The one thing she did remember quite clearly from that day was what her father said next.

“It’s alright, Zenn,” he told her, looking at her but not seeing her, as if seeing something only visible to him, “…we’ll be alright.”

She knew her father meant what he said. He didn’t mean to lie. He was just wrong. But in the years to come, it wouldn’t be Warra Scarlett’s fault that their life did not even approach being “alright.” When things finally went from merely sad to utterly catastrophic, Zenn was quite certain of one thing. The fault… was hers.


One

 

Zenn could see herself reflected in the gigantic eyeball, as if she stood before a gently curved, full-length mirror. She didn’t like what she saw. It had nothing to do with being inches away from a two-foot-wide eye – she’d seen bigger eyes. It was the odd angle of the tank-pack strapped to her back. She hadn’t noticed before – she was too preoccupied with getting into position on the bridge of the whalehound’s nose. But her reflection revealed the pack was sagging badly to one side. It could pull her off-balance if the animal made any sudden moves.
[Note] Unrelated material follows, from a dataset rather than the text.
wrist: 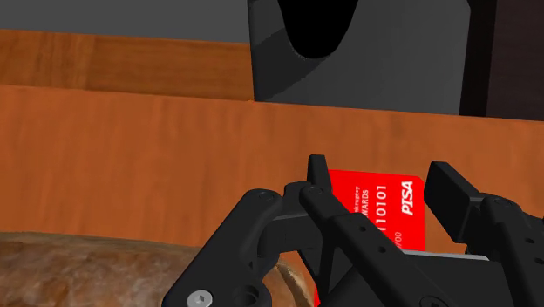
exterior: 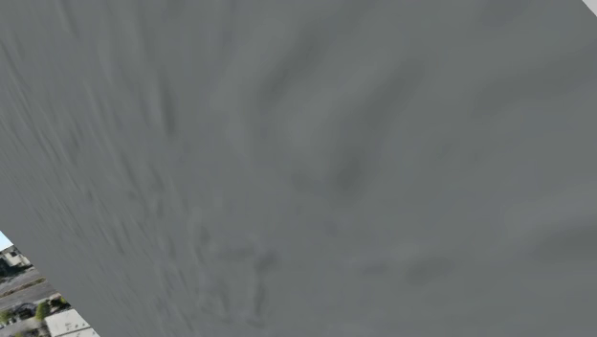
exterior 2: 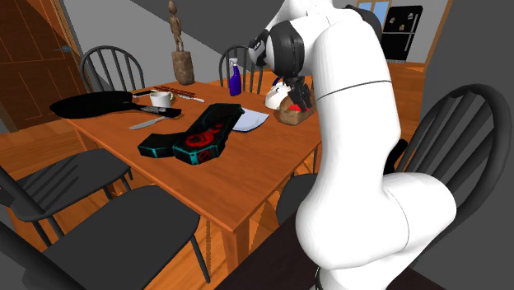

This I can fix, she told herself. Just don’t let anything else happen. Please, don’t let that… other thing happen.

She tugged at a harness strap to center the pack between her shoulders, but the motion startled the hound. He blinked and flinched, and she wobbled violently, arms flailing. Her foot slid on the slick fur – she was going to fall off. Her hand closed around something – an eyelash thick as a broomstick. A quick pull brought her upright again. She let go of the lash as though it were a red-hot poker and froze.

Had she spooked the animal? Tense seconds passed. But the hound just regarded her calmly with his one good eye, huffed out a low groan and was still; waiting to see what the spindly little creature on his snout would do next.

She glanced at Otha on the pen floor thirty feet below. Apparently, he hadn’t noticed her misstep. That was a first. He was intent on monitoring the whalehound’s vitals and the sedation field, his attention on the virt-screens hovering before his face like oversized, translucent butterflies.

Congratulating herself on a disaster averted, Zenn risked a few extra seconds to savor the view from this novel vantage point. Stretching away below her, the hound’s sleek, streamlined body reached almost to the far side of the hundred-foot holding pen. Still damp from his morning swim, the animal’s thick, chocolate-brown fur released wisps of steam into the cool Martian air. Beyond the holding pen, the view encompassed most of the cloister grounds – over the clay-tiled rooftop of the infirmary building to the refectory dining hall. Looking past the open ground in the center of the cloister walk, Zenn could see all the way to the crumbling hulk of the chapel ruins. The chapel, like most of the cloister’s earliest buildings, was a massive, handsome structure constructed of large sandstone blocks quarried from the canyon walls. The more recent buildings, on the other hand, reflected the changing situation on Mars. Harvesting and transporting huge chunks of stone was energy intensive. Accordingly, most of the buildings put up in the past few years were made from any materials that could be scrounged, salvaged or recycled.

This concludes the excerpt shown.